Check every line below for the word "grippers" and copy each one that has it.

• • •

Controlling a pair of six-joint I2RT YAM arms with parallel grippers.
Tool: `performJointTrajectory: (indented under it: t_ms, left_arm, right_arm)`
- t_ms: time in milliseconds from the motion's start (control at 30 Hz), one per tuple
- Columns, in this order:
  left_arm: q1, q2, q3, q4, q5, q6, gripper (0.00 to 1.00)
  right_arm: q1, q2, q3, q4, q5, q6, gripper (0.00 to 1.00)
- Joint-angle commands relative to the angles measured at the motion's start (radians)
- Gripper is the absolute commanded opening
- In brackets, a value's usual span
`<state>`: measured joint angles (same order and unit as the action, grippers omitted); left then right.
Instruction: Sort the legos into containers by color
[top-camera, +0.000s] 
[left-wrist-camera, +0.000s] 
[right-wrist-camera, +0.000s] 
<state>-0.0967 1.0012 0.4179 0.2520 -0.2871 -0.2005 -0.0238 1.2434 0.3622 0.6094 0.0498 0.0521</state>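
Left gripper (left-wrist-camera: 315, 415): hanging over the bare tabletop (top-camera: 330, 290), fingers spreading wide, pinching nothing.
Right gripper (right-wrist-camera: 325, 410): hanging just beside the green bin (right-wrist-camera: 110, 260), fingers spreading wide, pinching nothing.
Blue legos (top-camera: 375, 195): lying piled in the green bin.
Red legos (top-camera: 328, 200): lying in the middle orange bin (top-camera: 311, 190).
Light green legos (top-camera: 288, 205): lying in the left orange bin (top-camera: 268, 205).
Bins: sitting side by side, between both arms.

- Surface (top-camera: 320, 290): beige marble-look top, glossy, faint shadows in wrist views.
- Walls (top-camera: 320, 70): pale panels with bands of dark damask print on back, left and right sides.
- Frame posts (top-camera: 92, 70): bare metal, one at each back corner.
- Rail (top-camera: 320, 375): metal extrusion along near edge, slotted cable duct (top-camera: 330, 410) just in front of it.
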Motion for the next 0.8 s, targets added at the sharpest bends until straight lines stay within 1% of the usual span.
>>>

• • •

**ANSWER FOR THE TASK:**
Controlling a pair of six-joint I2RT YAM arms with parallel grippers.
`<state>`: measured joint angles (same order and unit as the action, grippers omitted); left then right.

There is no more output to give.